Under the terms of the transaction, Fidessa shareholders will be entitled to receive £35.67 in cash for each Fidessa share, a 36.9% premium to the firm's closing price of £26.05 on 16 February. Shareholders will also be entitled to receive and retain a final dividend and a special dividend in respect of the year ended 31 December 2017 together amounting to 79.7 pence in aggregate per Fidessa share.

The transaction, which is expected to close in the first half of 2018, values Fidessa at £1.4 billion.

The combined group will be a global behemoth, with revenues in excess of $1.2 billion and a strong presence in all major financial centres. Temenos has identified $60 million per annum in cost savings, which are expected to be fully achieved within three years post completion.

Andreas Andreades, the executive chairman of Temenos, says: "We truly believe that this powerful combination will accelerate both companies complementary growth strategies in banking and capital markets and will enable us to cross-sell into our existing client bases and capture a greater share of the IT and software spend of banks especially as they move to the cloud."

Some analysts have questioned the timing of the deal,coming so soon after Temenos spent 150 million Swiss francs buying back its shares at an average price of 122 francs each.

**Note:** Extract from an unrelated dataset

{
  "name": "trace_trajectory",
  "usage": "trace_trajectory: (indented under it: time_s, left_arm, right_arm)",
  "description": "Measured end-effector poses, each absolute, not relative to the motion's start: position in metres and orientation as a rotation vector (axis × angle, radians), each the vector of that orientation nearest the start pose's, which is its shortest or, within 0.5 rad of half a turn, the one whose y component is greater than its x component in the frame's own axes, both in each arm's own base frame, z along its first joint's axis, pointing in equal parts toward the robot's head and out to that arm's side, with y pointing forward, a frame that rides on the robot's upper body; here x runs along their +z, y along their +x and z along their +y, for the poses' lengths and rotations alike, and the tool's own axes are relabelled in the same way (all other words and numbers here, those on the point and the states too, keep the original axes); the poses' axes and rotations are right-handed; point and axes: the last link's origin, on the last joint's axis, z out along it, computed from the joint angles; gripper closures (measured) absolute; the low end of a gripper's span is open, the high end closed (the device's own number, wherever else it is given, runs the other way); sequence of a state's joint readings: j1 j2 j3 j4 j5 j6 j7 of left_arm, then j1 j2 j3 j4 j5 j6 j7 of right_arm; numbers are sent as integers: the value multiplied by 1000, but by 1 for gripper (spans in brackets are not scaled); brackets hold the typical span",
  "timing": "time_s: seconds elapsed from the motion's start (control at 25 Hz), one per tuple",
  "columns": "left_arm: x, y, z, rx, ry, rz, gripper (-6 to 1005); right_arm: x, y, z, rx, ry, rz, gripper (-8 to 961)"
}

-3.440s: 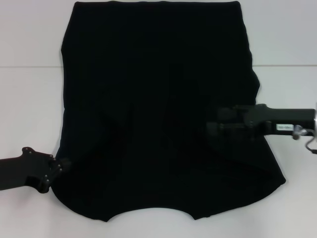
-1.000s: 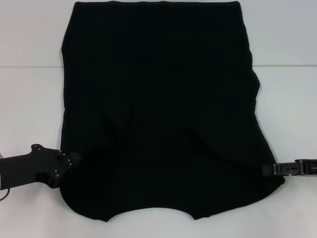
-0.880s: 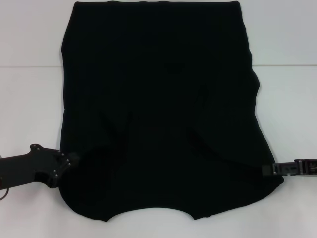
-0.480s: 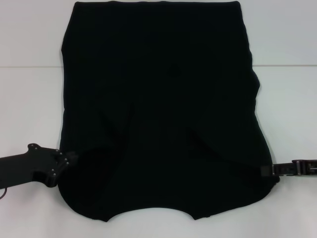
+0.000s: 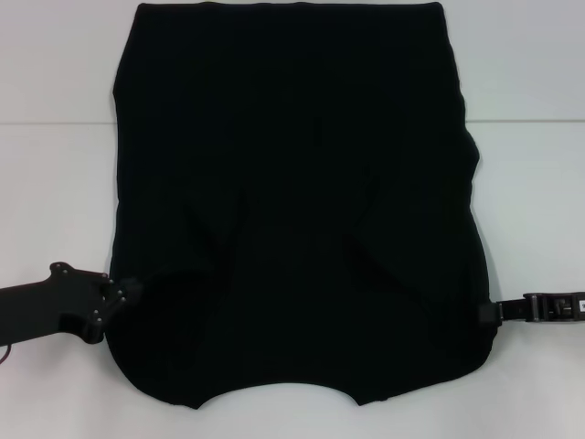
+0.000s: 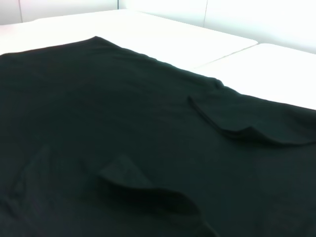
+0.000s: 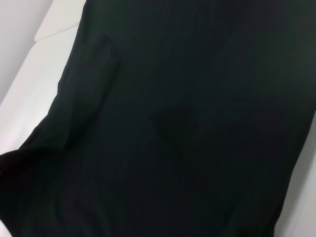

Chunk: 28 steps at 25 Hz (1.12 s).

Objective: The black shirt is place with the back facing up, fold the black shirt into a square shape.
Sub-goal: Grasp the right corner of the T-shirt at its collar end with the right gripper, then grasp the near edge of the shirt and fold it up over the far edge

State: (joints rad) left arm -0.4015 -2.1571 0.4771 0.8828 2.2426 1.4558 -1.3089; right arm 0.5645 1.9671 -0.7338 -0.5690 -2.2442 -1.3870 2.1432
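The left gripper [image 5: 126,291] sits low at the near left edge of the black shirt [image 5: 292,201], its tip touching the fabric; whether it is parted or pinched on cloth I cannot tell. The right gripper [image 5: 489,312] meets the shirt's near right edge the same way, thin and edge-on, and its state is just as unclear.

The head view shows both arms reaching in flat from the sides, low over the white table [image 5: 55,192]. Neither wrist view shows any fingers. The left wrist view does show two sleeves folded inward, lying as raised flaps on the shirt [image 6: 123,113]. The right wrist view is nearly filled with dark cloth [image 7: 187,123].

The shirt lies spread in the middle of the table, its curved neckline at the near edge and its straight hem far.
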Motion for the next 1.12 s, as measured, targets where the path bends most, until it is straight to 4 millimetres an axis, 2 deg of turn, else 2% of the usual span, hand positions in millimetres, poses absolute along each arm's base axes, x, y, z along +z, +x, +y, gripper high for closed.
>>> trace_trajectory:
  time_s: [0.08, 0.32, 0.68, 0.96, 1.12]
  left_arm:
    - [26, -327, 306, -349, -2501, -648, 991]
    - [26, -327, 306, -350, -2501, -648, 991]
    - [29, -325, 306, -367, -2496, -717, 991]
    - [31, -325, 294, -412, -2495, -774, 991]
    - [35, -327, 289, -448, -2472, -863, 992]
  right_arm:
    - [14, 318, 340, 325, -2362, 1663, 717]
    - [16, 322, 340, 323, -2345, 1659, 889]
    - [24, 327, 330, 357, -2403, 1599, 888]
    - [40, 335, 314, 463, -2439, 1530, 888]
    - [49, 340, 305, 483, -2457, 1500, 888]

And as Bloomberg points out the return on invested capital looks set to be just over six percent in 2020, based on the stated cost synergies plus Fidessa’s forecast operating performance. That’s well below the target’s nine percent cost of capital.

To the doubters, Andreades points to figures indicating that the total spend by financial institutions on capital markets software in 2018 is estimated to be approximately $14 billion, with a growth rate of eight percent per annum. Approximately $3 billion of this $14 billion was spent by financial institutions on third party vendors, a proportion which is expected to grow as banks look to reduce costs by outsourcing their internally developed systems to packaged software providers.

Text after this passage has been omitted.